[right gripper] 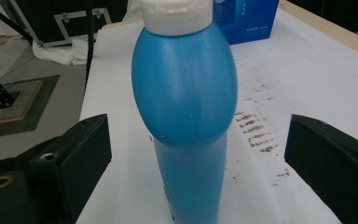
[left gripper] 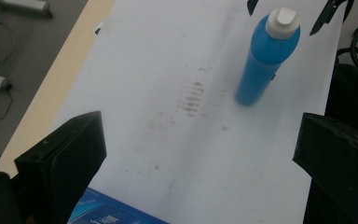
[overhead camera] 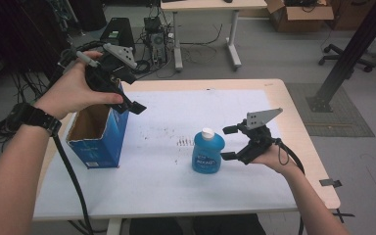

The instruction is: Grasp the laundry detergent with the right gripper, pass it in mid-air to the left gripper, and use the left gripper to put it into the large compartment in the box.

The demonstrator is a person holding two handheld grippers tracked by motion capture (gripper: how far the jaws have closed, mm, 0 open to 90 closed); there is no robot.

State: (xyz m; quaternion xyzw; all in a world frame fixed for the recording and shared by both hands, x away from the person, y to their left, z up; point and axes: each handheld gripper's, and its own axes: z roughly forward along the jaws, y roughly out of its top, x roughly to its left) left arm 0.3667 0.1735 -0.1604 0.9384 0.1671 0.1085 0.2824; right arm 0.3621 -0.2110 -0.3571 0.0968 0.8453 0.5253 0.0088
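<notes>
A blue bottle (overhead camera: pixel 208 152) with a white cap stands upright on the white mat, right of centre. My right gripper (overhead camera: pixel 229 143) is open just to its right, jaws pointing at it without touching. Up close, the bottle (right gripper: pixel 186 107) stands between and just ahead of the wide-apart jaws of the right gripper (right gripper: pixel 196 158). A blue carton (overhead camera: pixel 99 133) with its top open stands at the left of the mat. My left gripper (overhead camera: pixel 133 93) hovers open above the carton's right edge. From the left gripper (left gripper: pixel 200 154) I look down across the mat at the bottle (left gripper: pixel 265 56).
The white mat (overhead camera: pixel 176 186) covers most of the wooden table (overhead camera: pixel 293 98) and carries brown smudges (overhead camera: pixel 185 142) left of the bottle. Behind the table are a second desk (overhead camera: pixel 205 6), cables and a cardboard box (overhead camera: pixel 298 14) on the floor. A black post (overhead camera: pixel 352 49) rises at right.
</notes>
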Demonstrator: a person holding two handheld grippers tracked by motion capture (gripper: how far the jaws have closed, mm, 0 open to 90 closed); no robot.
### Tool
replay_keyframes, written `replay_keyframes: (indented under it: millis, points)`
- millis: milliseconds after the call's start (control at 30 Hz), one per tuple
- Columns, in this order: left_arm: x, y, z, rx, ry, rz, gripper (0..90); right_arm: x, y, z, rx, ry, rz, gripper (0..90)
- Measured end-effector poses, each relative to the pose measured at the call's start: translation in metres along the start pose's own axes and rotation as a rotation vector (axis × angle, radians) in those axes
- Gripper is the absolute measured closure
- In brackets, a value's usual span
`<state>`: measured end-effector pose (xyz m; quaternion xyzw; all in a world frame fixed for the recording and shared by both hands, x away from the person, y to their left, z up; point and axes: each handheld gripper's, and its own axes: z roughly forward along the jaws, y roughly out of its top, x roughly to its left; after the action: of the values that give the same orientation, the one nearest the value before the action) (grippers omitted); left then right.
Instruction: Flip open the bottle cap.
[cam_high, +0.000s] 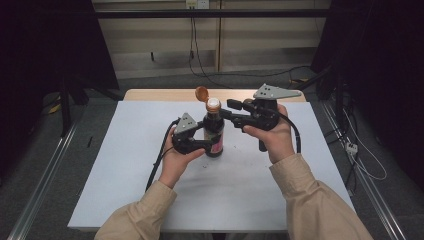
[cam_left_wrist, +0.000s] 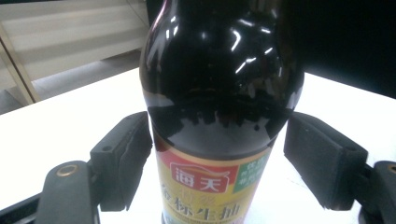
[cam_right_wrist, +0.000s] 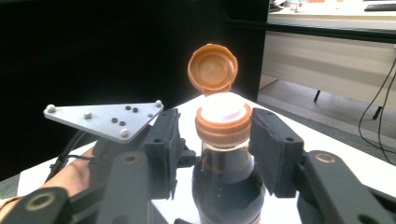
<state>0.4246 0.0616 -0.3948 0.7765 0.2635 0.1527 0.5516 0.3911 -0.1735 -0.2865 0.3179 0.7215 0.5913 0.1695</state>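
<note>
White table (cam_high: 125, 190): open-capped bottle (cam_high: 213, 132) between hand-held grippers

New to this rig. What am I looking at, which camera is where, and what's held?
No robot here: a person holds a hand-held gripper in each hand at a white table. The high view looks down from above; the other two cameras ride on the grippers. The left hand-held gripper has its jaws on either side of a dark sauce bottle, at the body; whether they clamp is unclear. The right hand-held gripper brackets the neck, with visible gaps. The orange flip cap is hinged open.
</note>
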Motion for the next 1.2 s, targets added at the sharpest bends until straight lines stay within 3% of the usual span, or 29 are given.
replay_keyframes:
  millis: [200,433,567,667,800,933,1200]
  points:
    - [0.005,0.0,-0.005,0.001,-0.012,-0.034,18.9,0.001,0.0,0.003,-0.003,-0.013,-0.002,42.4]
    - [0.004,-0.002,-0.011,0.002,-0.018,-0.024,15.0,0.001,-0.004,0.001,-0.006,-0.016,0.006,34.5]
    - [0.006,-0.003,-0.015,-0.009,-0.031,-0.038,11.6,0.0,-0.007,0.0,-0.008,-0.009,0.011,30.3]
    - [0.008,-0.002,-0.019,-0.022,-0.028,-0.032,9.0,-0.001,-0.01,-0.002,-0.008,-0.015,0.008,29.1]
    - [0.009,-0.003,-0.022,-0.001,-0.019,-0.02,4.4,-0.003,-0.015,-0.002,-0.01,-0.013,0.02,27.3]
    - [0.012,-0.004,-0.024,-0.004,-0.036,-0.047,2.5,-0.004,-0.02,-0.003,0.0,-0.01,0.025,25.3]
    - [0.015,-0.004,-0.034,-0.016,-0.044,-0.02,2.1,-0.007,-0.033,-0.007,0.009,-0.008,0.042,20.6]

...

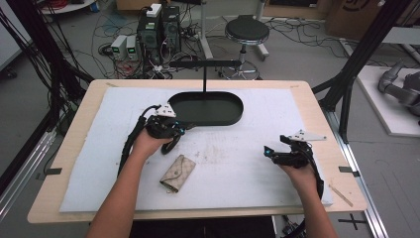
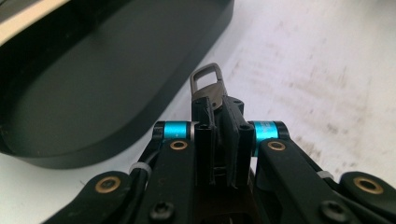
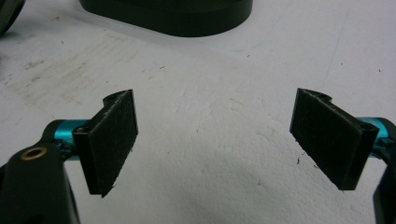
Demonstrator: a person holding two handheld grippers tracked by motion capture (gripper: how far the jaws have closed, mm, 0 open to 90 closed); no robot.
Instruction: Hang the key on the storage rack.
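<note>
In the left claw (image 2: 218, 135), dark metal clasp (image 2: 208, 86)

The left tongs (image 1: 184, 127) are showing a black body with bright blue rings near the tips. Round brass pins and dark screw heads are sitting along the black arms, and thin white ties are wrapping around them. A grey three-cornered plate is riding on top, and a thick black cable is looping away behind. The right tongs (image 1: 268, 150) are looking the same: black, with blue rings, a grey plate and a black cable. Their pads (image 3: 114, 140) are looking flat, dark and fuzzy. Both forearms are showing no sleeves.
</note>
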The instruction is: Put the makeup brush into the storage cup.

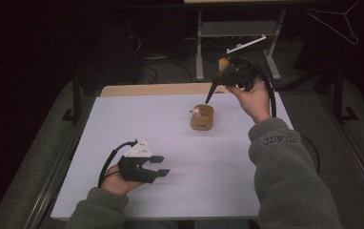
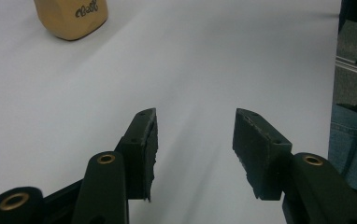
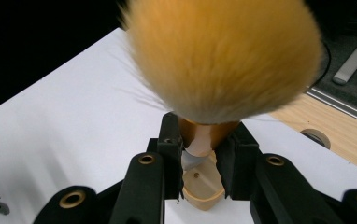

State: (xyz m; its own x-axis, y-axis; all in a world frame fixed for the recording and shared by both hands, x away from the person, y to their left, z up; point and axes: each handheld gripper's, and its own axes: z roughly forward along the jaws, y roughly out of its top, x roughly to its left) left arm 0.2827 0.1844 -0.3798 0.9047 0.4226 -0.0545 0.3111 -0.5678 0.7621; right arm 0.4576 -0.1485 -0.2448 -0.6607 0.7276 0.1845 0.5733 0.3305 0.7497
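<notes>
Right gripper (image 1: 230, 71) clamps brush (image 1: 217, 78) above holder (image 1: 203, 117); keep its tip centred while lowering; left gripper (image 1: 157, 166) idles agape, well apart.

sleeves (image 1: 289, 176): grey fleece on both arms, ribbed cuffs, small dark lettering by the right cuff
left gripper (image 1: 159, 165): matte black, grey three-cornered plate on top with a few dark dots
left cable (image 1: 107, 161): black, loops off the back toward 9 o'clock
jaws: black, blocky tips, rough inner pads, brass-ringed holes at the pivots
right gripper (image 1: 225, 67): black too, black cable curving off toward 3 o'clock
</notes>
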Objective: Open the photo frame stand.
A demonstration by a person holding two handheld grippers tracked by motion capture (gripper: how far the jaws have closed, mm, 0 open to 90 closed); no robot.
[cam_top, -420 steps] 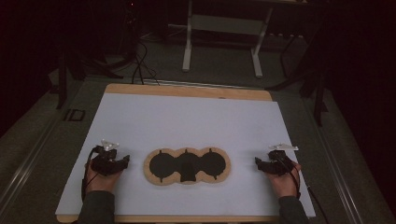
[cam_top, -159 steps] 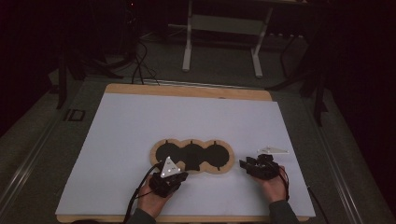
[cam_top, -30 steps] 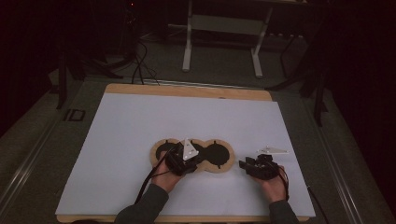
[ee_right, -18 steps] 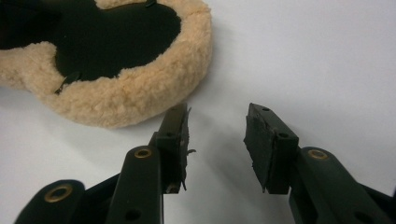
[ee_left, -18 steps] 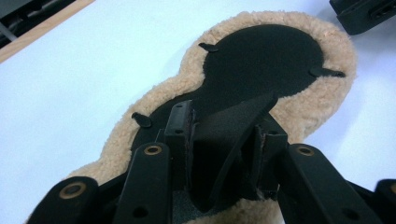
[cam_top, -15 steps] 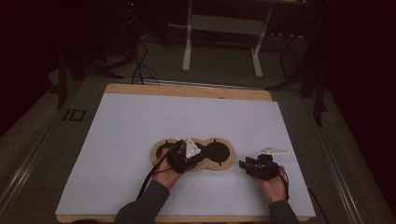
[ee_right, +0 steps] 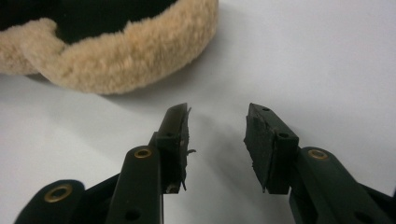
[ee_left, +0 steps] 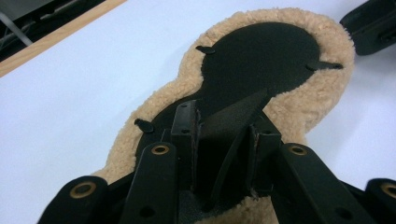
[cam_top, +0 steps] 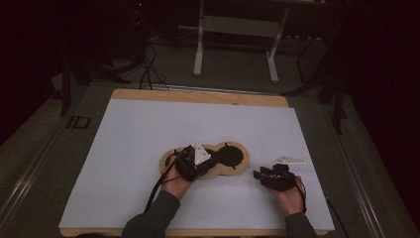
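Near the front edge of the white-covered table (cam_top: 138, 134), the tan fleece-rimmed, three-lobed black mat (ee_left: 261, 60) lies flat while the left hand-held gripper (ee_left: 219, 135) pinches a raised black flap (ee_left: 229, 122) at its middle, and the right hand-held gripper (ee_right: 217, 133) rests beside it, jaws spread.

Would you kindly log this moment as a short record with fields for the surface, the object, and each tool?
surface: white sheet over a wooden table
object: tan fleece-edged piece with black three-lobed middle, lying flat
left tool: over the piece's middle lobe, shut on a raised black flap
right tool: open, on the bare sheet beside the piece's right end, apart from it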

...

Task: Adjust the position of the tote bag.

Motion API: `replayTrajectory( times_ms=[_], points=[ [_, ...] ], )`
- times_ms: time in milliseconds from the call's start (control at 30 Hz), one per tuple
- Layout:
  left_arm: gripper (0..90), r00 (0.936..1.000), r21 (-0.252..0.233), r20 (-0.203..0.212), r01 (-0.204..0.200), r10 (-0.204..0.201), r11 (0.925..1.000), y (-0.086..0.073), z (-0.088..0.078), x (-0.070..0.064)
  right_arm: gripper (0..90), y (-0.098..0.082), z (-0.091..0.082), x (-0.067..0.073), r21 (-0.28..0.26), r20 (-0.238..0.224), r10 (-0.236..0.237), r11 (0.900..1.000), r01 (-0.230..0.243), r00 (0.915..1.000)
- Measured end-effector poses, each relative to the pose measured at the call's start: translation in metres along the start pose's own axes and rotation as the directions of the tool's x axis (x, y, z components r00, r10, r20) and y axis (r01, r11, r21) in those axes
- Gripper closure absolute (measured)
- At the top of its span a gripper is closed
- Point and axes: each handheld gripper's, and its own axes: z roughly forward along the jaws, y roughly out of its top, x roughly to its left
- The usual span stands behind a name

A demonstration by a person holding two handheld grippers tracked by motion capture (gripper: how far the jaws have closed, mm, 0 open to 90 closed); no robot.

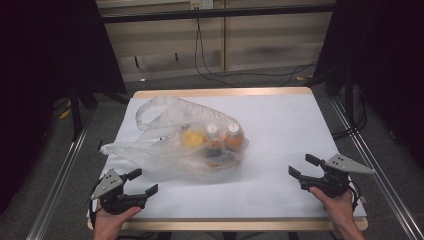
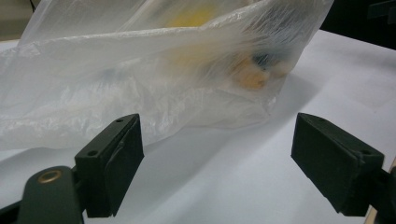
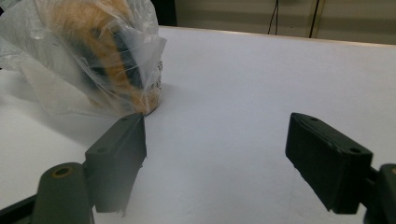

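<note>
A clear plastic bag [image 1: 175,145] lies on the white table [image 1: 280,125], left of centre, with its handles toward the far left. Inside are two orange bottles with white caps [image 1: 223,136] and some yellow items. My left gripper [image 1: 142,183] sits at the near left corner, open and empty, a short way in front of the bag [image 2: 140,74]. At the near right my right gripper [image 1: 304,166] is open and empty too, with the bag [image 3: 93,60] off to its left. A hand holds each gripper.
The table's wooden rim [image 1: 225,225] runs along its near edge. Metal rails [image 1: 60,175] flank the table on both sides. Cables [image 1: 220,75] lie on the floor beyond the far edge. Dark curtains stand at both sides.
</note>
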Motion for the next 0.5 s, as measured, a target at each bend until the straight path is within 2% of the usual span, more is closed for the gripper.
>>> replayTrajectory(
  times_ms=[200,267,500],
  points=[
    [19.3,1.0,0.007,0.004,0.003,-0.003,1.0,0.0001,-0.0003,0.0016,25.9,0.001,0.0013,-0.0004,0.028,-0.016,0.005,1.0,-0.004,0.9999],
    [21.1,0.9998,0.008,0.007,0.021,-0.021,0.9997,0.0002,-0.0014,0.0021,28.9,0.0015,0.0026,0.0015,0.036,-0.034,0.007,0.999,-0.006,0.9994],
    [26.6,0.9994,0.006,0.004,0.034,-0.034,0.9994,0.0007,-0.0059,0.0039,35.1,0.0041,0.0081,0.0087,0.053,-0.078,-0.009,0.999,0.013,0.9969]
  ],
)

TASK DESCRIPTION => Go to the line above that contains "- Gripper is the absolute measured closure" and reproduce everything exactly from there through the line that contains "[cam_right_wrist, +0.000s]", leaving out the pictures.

TASK SOLUTION =>
- Gripper is the absolute measured closure
- In brackets, a value's usual span
`<state>`: measured end-effector pose (xyz m; quaternion xyzw; all in a world frame fixed for the recording and shared by both hands, x away from the person, y to their left, z up; point and axes: each handheld gripper's, and its own axes: z roughly forward along the jaws, y roughly out of its top, x roughly to its left; after the action: of the values that give the same orientation, the one nearest the value before the action) (grippers omitted); left then right.
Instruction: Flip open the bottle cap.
[cam_high, +0.000s] 
[cam_left_wrist, +0.000s] 
[cam_right_wrist, +0.000s] 

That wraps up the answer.